B: Ти куди идеш? / Ти куди? / Куди? Tí kudí idéś? / Tí kudí? / Kudí?
A: Во школун. Vo śkólun.
(6) A: Яс идун во школун. Iás idún vo śkólun.
B: Хой идет во школун? / Хой идет? / Хой? Hói idét vo śkólun? / Hói idét? / Hói?
A: Язёт. Iaziót.

Yes/No echo questions are used to confirm that a statement is correctly understood. They may similarly drop non-vital elements that are understood; the more elements that are dropped, the more specific the request for clarification is. Frequently the interrogative particle ли is included, though note that in echo questions, it is always attracted to the end of the sentence.

(7) A: Яс идун во школун. Iás idún vo śkólun.
B: Идеш во школун ли? / Ти во школун ли? / Во школун ли? / Ти ли? Idéś vo śkólun li? / Tí vo śkólun li? / Vo śkólun li? / Tí li?
A: Да. Da.

18.3.2 Echo Questions in Response to a Question

In response to a question, echo questions may serve a variety of functions. In addition to clarification, they may also indicate emphasis, doubt that the asker doesn’t already know the answer to the question, or simply to give the speaker a moment to formulate a response.

Whether an interrogative pronoun or a yes/no question is used depends on the original question, as the two forms must logically match. Understood elements may freely be dropped. In these sorts yes/no of echo questions, ли is once again attracted to its usual second place in the clause.

(8) A: Куди ти идеш? Kudí tí idéś?
B: Куди яс? Во школун. Kudí iás? Vo śkólun.
(9) A: Идеш ли во школун? Idéś li vo śkólun?
B: Идун ли яс во школун? Да. Idún li iás vo śkolun? Da.

18.4 Extraction

The rules regarding the use of interrogative pronouns are more complicated when the pronoun refers to a noun in a subordinate clause. Since Novegradian tends to place interrogative pronouns at the beginning of a sentence, they must be extracted from the subordinate clause. However, not all nouns may be extracted. Whereas English allows both the subordinate subject (“Who does Vladímire want to buy lunch?”) and the subordinate object (“What does Vladímire want Nikoláie to buy?”), Novegradian only permits object extraction. If the subject is being questioned, it must remain in its originl position within the subordinate clause. Notice in example 11 below that the pronoun хой is not even permitted to move to a fronted position within its own clause, much less the entire sentence.

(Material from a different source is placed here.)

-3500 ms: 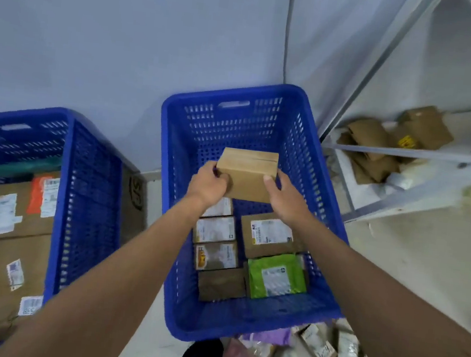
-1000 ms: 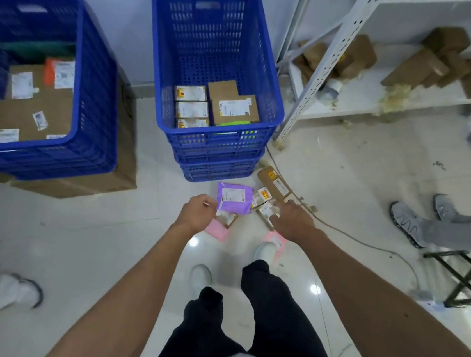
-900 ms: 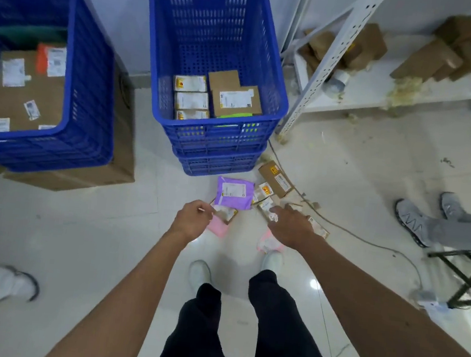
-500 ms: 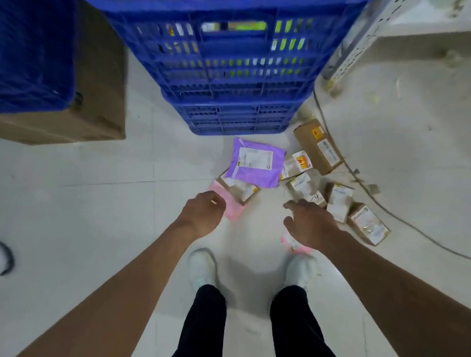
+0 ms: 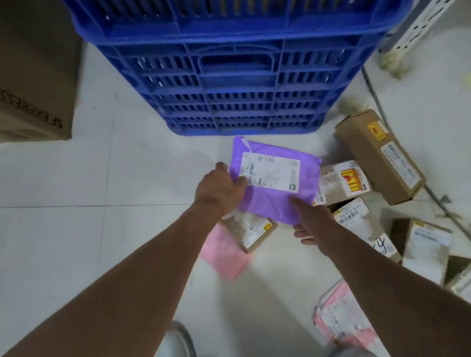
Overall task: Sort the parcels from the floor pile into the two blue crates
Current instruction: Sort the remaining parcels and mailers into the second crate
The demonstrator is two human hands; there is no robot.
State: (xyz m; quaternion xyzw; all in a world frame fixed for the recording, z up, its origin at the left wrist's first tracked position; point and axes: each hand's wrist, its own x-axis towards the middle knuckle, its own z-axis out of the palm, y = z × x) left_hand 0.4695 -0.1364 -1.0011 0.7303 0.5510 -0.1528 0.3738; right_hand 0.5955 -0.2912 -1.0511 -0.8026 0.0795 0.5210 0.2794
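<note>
Beside blue crate (image 5: 226,68): "SF EXPRESS" carton (image 5: 27,66)

The purple plastic mailer bag (image 5: 273,194) is just before the stack of blue plastic crates (image 5: 224,89), overlapping a small brown cardboard parcel (image 5: 249,229) that rests on a pink plastic mailer (image 5: 225,256). A long brown cardboard box (image 5: 377,156) lies to its right; a large cardboard carton (image 5: 25,81) stands left of the crates.

Pale tiled floor (image 5: 30,243), stacked blue crates (image 5: 235,69), big brown carton (image 5: 26,72), small boxed parcels (image 5: 377,156), pink mailers (image 5: 227,255), cable (image 5: 463,230)
</note>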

10 Цой Владимире хокьет то-це Николае би кренале?
Cói Vladímire hókjet tó-ce Nikoláie bi krenále?
what.nom Vladímire-nom want-3sg rel.acc.sg-that.acc Nikoláie-nom subj.sg buy-past-masc
“What does Vladímire want Nikoláie to buy?”
11 Владимире хокьет то-це кренале би хой обѣд?
Vladímire hókjet tó-ce krenále bi hói obě́d?
Vladímire-nom want-3sg rel.acc.sg-that.nom subj.sg who.nom lunch-acc.sg
“Who does Vladímire want to buy lunch?”

However, both subjects and objects may freely be extracted from a subordinate clause if forced out by an interrogative quantifier, such as колкѣ “how many?”. In such cases it is the amount being questioned, not the noun. However, a redundant resumptive pronoun must be left in the noun’s original place in the subordinate clause.

12 Колкѣ лудеу Еване думаст то-це они прийдут?
Kólkě lúdeu Ieváne dúmast tó-ce oní prijdút?
how_many people-part.pl Ieváne-nom think rel.acc.sg-that.nom they.nom come.pf-3pl
“How many people does Ieváne think will come?”